Daily Sangram reporter arrested in Bangladesh sedition case
Bangladeshi authorities should immediately release reporter Ruhul Amin Gazi and let him work freely, the Committee to Protect Journalists said today.
Yesterday evening, police officers in the Hatirjheel neighborhood of Dhaka, the capital, arrested Gazi, a reporter with the Daily Sangram newspaper, according to news reports.
The arrest came after Metropolitan Magistrate Debdash Chandra Adhikary rejected the journalist’s bail petition in an ongoing criminal investigation, according to those reports. Gazi and Daily Sangram editor Abul Asad have been under investigation for sedition since a complaint was filed in December 2019 over an article calling Abdul Quader Molla, an opposition figure executed in 2013 for war crimes, a “martyr,” according to news reports.
If charged and convicted of sedition under the Digital Security Act or the Bangladeshi penal code, the journalists could face a fine of up to 50 million taka (US$600,000) and up to life in prison, according to those laws. Asad has been detained since December 2019 in relation to the sedition complaint, as CPJ has documented.
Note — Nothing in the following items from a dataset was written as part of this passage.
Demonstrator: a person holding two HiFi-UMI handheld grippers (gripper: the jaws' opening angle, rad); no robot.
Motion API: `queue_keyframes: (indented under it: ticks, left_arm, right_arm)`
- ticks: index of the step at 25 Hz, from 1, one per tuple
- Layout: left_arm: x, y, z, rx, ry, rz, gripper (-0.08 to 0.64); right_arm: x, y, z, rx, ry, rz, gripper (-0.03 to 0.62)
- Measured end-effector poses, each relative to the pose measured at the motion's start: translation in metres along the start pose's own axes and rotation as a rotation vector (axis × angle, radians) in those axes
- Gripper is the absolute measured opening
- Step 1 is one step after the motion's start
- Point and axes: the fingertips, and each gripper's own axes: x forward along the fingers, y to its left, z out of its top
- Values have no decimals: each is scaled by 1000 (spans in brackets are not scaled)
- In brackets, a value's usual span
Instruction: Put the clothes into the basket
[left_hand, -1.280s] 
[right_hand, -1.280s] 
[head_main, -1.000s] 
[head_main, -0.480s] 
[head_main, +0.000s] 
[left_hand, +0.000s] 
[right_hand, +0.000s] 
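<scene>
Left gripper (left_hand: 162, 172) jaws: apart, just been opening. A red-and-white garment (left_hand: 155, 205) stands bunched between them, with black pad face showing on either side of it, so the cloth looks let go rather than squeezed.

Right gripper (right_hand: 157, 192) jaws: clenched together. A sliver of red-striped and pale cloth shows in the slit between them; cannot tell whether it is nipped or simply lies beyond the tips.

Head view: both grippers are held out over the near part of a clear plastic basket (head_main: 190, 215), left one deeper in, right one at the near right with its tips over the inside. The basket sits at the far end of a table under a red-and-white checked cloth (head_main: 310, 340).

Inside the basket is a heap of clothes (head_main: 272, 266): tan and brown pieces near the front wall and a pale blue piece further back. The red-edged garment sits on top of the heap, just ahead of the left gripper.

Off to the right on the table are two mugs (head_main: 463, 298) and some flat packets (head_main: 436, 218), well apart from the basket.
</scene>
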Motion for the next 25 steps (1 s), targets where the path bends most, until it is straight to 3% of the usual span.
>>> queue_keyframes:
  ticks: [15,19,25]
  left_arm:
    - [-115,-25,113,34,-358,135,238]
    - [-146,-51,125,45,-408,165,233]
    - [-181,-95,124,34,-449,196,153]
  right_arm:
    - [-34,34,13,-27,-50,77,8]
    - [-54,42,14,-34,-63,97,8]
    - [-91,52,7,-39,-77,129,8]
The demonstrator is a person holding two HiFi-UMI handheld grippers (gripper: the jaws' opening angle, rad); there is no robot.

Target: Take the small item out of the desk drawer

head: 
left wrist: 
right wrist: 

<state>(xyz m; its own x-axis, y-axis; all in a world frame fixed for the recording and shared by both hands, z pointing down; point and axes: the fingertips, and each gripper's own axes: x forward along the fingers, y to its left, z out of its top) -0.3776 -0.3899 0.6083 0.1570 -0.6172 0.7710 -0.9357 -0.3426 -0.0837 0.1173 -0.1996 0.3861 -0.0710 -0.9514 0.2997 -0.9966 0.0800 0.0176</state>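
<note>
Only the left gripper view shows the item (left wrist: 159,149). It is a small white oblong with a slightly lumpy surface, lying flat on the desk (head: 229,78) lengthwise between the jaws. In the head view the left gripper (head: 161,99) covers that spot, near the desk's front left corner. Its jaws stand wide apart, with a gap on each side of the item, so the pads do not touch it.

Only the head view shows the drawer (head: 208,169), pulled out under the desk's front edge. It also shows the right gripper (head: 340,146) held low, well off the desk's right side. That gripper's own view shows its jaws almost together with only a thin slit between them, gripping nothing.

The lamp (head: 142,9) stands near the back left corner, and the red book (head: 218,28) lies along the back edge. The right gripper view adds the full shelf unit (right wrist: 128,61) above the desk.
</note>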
“Authorities in Bangladesh must stop weaponizing the country’s laws to jail and harass journalists,” said Aliya Iftikhar, CPJ’s senior Asia researcher. “The investigation into journalists Ruhul Amin Gazi and Abul Asad should be dropped, they should be released immediately, and members of the press should not be detained and persecuted for their work.”
The arrest warrant was issued for Gazi after he failed to appear in a number of court hearings relating to the sedition complaint, the police deputy commissioner of Dhaka’s Tejgaon district, Harun ur Rashid, told the Dhaka Tribune.
The Daily Sangram is supportive of Jamaat-e-Islami, an Islamist political party, according to news reports.
CPJ has documented the arrests and charges of numerous journalists under the Digital Security Act in recent months.
CPJ emailed the Tejgaon police for comment, but did not immediately receive any reply.